Problem to work on
From the data below, set down exactly the lines between the one holding "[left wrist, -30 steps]" and the one holding "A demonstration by", inclusive, and no others.

Provided material
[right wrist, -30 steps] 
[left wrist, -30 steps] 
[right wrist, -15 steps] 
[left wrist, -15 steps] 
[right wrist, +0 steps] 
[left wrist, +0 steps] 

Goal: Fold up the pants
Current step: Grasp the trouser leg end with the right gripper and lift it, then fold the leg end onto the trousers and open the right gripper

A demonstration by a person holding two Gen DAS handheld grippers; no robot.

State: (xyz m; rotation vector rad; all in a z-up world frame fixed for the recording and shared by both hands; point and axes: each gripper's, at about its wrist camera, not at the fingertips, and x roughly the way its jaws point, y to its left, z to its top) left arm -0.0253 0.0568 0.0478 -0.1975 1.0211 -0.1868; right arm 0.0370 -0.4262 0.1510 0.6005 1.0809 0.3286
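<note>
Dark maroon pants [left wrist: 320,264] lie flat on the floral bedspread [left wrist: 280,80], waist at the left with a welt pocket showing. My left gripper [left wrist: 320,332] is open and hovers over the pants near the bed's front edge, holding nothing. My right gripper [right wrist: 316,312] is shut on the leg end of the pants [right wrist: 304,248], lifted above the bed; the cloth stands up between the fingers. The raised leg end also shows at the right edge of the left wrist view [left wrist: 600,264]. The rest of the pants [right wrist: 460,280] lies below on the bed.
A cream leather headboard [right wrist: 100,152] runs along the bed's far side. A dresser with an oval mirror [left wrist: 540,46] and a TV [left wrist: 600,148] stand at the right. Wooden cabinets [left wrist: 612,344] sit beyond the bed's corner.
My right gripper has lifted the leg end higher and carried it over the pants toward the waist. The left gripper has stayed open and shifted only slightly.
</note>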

Reply to the exercise
[left wrist, -30 steps] 
[right wrist, -15 steps] 
[left wrist, -15 steps] 
[right wrist, +0 steps] 
[left wrist, +0 steps] 

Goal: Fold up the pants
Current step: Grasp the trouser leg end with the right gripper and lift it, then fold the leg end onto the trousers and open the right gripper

A demonstration by a person holding two Gen DAS handheld grippers; no robot.

No further output is expected for this exercise.